Dr Pfeiffer, an adult well into his professional career, at least his late forties.
An alien adult.
So I don’t mind Young Adults reading my books, I hope they do. But I don’t see it is a specific YA book written at least half for that audience. Hope that makes sense.
This post contains modest spoilers for Klara and the Sun, and The Fear Index.
Some people in the literary world are massive snobs. They assume that romance, or crime, which sell vastly more than other genres, must be bad.
It is interesting that Austen, Eliot and Dickens were not considered ‘great literary writing’ by the literary greats of their day.
Science fiction and fantasy are considered weird books for unwashed boys despite having many diverse enthusiastic readers. The genre feeds a great many successful TV series and movies, and the electronic games industry. And as a lifelong reader, it interesting to see journalists wrestling with issues of ethics and technology which I first met in ‘books with rockets on the cover’. John Brunner for example wrote books which kind of got how fast, disjointed, and alienated modern life might become. Where wars are fought online and while computers know all about you, they can be hacked.
People who write in genre can be quite prickly about it. A big chunk of the literary world puts it down. It can lead to genre peeps getting protective when people breeze in and talk rubbish about it.
For example, a literary author – let us call him Ian – who has stopped having much interesting to say decades ago – decides to write a book about a robot who develops feelings. To do this he has to explain that he is writing literary fiction and therefore addressing things much better than (sniff) science fiction. In further defensive interviews it appears he has not read any SF published in the last twenty-five years or any by a woman.

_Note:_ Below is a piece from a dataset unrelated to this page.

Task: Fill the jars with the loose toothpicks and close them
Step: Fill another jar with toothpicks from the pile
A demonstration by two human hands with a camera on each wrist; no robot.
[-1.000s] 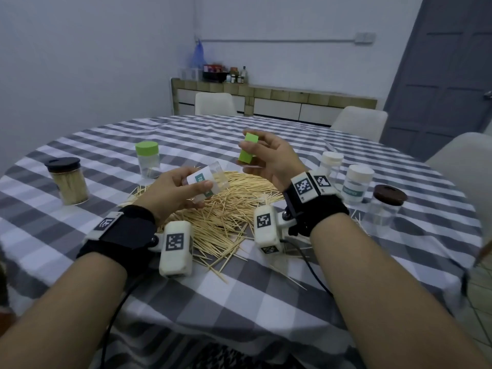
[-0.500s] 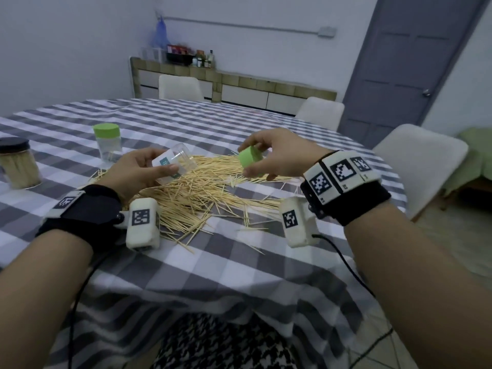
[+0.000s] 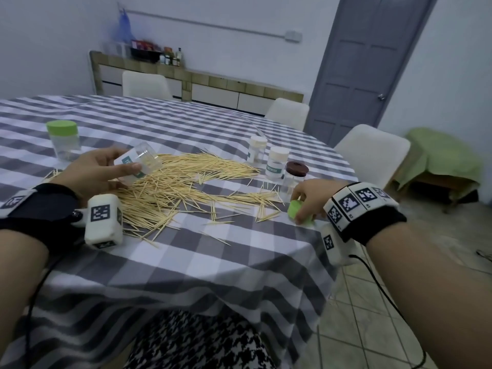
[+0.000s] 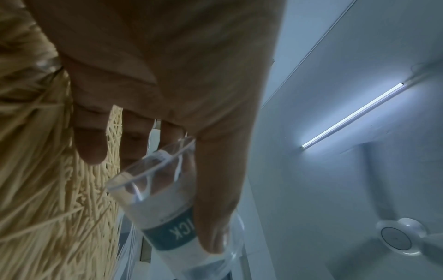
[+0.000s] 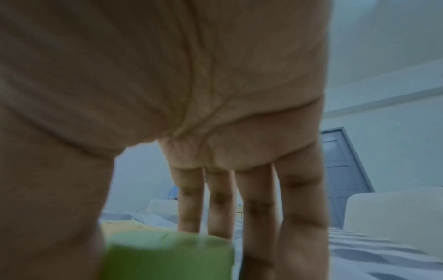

The moral question of what we owe a being we created is the theme of Frankenstein and its myriad successors. The issue of what happens when an artificial person develops feelings and seeks independence drives the plot of Rossum’s Universal Robots, the 1920s Czech play which gave us the word Robot. And myriad successors.
This and similar debacles fuels the idea that, say, science fiction is a body of knowledge only the adept should tackle. Enthusiasts say no one should write it unless they read it widely and know its canon and its roots. Perhaps we should go so far as to say you should read terrible writers because they were once ‘important’. We are a guild, with sacred mysteries, and people should stay in their own lane.
I think this is a mistake. It conflates three issues.
Should writers tackle themes they think are of interest? Yes. The creative imagination shouldn’t be full of demarcation disputes. It is good if people see the role of artificial intelligence and want to write about its possibilities for good and ill.
Should writers be informed about the existing works on that issue -, whatever that is? Obviously, that’s helpful. Is it essential? No. There are so many books on some themes I couldn’t hope to read more than 5% of them. But if you think you are doing something imaginative and new, worth checking?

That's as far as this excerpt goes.